-- Aim of the task --
Reproduce the first line of the material below and each line after it, exactly, through the line containing "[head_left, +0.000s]", and give nothing more.

-- The data --
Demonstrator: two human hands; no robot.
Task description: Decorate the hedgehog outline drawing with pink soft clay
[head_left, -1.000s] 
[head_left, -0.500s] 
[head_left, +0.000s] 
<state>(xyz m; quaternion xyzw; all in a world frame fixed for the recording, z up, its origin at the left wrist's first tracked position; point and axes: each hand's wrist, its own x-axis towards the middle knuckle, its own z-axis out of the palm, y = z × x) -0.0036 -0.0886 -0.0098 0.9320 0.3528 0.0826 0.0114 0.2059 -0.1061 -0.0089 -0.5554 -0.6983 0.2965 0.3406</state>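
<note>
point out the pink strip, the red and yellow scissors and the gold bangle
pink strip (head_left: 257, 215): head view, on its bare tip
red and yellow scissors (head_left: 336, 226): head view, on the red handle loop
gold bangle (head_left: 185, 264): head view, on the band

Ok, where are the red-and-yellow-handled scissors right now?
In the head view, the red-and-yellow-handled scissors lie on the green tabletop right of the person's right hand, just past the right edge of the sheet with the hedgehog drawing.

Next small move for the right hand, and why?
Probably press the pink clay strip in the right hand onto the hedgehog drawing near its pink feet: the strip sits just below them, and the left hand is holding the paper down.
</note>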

-- Answer space --
Demonstrator: two human hands; no robot.
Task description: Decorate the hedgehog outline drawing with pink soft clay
[head_left, -1.000s] 
[head_left, -0.500s] 
[head_left, +0.000s] 

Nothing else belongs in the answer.